As of June 1, Prosper will implement the following Stage 3 restrictions:

n continue actions in place under Stages 1 and 2;

n accelerate public education efforts on conservation;

n prohibit hosing of paved areas, buildings, or windows;

n prohibit operation of all ornamental fountains that use treated water;

n prohibit washing or rinsing of vehicles by hose except with a hose-end cutoff nozzle;

n prohibit using water in such a manner as to allow runoff or other waste.

Of greatest impact to residents and businesses is the implementation of a schedule for automatic irrigation

systems for watering landscapes. While Stage 2 allowed twice weekly watering, Stage 3 allows for only once

every seven days.

Starting on June 1, the following watering schedule will apply:

n Retail, Business, Industrial and Commercial customers may water on Mondays;

n Single family and multi-family residences with addresses ending in even numbers may water on Tuesdays;

n Schools, churches, parks, designated open spaces, medians, rights-of-way and other non-residential areas may

water on Thursdays;

Single family and multi-family residences with addresses ending in odd numbers may water on Fridays.

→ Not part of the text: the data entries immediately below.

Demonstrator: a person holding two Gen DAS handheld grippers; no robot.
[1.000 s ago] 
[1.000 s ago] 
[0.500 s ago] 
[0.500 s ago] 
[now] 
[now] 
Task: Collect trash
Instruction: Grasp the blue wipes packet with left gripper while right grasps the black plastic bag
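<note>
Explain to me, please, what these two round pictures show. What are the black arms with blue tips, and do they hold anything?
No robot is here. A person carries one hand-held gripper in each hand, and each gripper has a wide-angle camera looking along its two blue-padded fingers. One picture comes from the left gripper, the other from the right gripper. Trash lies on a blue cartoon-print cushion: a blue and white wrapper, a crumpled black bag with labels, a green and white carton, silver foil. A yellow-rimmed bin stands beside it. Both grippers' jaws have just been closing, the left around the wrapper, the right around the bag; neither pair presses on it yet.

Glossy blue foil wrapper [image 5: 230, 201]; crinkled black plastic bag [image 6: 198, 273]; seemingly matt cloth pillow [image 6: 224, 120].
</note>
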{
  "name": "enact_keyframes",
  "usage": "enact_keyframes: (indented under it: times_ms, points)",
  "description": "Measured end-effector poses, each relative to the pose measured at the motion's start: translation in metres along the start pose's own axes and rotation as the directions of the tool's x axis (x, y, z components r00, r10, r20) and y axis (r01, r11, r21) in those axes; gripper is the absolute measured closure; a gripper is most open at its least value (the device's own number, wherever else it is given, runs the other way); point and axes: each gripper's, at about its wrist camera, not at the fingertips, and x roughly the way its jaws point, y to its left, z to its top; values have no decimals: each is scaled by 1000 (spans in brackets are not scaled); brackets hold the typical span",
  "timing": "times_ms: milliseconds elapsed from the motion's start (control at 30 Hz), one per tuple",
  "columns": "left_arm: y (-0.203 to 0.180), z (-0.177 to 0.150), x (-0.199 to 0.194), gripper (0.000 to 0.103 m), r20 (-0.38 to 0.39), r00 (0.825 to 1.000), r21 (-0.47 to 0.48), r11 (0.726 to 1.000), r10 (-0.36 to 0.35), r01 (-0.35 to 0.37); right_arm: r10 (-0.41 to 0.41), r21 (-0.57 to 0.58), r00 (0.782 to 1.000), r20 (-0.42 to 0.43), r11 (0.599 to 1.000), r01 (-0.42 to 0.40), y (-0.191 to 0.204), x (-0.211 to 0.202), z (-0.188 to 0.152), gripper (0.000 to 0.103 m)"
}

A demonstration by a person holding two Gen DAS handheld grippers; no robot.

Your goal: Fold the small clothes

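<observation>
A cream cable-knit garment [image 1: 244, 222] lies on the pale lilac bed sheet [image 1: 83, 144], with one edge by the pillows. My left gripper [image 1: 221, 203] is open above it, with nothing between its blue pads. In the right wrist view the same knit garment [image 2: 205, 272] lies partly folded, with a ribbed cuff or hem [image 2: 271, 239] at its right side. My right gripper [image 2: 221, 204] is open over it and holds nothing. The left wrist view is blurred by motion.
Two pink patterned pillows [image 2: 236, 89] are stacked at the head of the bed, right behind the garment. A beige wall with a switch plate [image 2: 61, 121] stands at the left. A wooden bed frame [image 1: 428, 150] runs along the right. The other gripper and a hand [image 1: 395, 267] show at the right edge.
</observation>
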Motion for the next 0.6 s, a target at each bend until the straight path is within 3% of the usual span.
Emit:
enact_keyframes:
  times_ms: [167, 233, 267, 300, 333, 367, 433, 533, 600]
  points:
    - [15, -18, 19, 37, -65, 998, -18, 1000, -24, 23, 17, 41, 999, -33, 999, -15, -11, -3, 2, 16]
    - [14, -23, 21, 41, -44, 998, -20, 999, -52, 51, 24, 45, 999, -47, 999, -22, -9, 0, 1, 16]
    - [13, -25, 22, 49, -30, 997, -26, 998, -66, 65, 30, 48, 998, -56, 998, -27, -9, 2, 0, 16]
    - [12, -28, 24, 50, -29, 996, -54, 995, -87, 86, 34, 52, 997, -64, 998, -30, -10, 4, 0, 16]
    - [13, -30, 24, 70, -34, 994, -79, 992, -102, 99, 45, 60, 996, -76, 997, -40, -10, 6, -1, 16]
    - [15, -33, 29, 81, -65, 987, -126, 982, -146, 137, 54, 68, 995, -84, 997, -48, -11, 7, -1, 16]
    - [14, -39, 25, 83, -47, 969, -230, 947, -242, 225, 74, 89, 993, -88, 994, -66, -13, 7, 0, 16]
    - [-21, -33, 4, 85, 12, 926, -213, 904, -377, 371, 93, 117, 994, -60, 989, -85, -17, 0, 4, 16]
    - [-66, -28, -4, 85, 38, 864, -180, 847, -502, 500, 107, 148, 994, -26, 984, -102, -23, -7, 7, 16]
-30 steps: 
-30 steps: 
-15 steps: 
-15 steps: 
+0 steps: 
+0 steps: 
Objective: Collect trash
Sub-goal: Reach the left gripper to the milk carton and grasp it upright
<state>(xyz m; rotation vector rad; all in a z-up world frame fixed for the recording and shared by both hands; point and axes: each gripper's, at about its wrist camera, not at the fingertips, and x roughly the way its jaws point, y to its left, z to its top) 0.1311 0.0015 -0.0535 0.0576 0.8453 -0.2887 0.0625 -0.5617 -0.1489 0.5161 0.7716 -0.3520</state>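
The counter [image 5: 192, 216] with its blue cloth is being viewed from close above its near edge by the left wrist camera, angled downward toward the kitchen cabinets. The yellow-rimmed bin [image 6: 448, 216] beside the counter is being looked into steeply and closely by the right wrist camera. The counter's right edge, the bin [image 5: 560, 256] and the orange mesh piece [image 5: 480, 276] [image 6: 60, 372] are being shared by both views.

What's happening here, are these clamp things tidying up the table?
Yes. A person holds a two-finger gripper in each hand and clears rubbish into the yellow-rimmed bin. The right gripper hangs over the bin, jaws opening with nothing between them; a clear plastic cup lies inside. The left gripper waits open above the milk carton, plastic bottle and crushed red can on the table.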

Jefferson emphasized that these Stage 3 restrictions are applicable to every Prosper Utility Customer, except

those who use well water for their irrigation and for those who have a registered and properly functioning ET

(evapotranspiration) system coupled with a drip irrigation system.

"We’re looking at implementing some compliance and enforcement procedures that may carry penalties for repeat violations, but that is still being developed. Even so, we will clearly mark those areas in town that are exempt from these restrictions with conspicuous signage," he said.

In addition to these measures, a no-watering time zone will be in place, when no watering of any sort, other than with a hand-held hose, may be conducted. As of June 1, watering with automatic irrigation systems may not occur after 5 a.m. or before 7 p.m.

"This no-watering time zone will be reviewed once the Custer Road pump station and the additional water main are completed later this year. That additional capacity may allow us to shorten the no-watering time zone," said Jefferson.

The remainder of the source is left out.